Nashville Zoo’s avian staff welcomed their first Curassow chick on May 5.
After 30 days of incubation, Nashville Zoo keepers and veterinary staff assisted the chick in hatching. Keepers opted to assist the chick due to inactivity during the second day, after its initial pip in the shell membrane. Keepers noticed the shell membrane was dry instead of wet, and they decided intervention was necessary.
“This is a very valuable animal, and we need to do everything we can to help it survive,” said Shelley Norris, Nashville Zoo Avian Area Supervisor. “This egg hatching is significant because Curassows are critically endangered in the wild.”
There are only 54 Blue-billed Curassows in zoos across the country and only about 750 in the wild. The population has been in decline due to habitat loss and fragmentation.
This is the first chick born from breeding pair, Albert (3) and Victoria (5), who both arrived in Nashville in 2015.
The Curassows at Nashville Zoo have laid eggs in the past. However, the eggs were either not viable or the female knocked the eggs out of the nest.
“She [Victoria] has no idea that she’s supposed to sit on the eggs,” Norris said. “We think it’s because she’s young and things haven’t kicked in yet.”
Nashville Zoo’s avian staff is currently working with Houston Zoo and the Species Survival Plan on where to best place this chick.

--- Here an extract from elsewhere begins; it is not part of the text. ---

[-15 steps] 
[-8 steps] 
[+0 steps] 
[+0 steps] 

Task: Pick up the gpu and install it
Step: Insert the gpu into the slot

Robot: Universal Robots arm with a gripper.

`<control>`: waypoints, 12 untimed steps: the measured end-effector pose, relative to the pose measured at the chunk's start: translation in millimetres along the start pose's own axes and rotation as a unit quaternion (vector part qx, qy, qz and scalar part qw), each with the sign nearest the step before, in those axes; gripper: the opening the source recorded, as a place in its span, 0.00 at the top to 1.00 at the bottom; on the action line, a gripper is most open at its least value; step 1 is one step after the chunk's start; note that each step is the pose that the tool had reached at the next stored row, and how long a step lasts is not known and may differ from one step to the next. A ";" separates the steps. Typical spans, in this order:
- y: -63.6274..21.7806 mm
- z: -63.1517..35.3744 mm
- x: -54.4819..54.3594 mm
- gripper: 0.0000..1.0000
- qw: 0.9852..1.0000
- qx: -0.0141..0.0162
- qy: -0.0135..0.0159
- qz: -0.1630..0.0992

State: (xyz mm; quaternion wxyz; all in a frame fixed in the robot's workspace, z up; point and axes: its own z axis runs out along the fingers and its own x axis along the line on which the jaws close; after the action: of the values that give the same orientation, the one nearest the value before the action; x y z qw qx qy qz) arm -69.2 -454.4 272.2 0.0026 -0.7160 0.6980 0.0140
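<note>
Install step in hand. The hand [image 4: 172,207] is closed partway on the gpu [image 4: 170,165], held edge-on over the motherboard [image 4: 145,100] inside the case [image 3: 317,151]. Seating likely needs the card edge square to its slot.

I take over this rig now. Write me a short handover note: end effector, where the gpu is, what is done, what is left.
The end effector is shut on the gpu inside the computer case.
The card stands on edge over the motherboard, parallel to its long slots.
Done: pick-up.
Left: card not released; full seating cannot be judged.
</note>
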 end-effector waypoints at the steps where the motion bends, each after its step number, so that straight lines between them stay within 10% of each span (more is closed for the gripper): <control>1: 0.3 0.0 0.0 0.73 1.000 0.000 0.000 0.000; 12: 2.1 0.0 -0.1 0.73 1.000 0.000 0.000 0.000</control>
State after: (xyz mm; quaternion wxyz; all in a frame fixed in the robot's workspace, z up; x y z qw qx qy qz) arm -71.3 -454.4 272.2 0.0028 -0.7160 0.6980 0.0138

The Blue-billed Curassow (Crax alberti) is a species of bird in the family Cracidae, which includes the Chachalacas, Guans, and Curassows.
The bird is native to Columbia. Its natural habitat is subtropical or tropical moist lowland forest. The species is threatened by habitat loss and is currently classified as “Critically Endangered” by the IUCN.
Blue-billed Curassows are believed to live in the same areas in Columbia as Cotton-top Tamarins, a primate species that was recently introduced in the Nashville Zoo’s new Expedition Peru exhibit. The Zoo is contributing to the conservation project “Proyecto Titi” that benefits sustaining the Cotton-top Tamarin population, which could potentially also benefit the Blue-billed Curassows with the installation of camera traps to monitor the species.
“We’re learning how best to care for them,” Norris said. “Right now, this species is just so critical, we basically are just keeping them alive in general until we can find a solution in the wild.”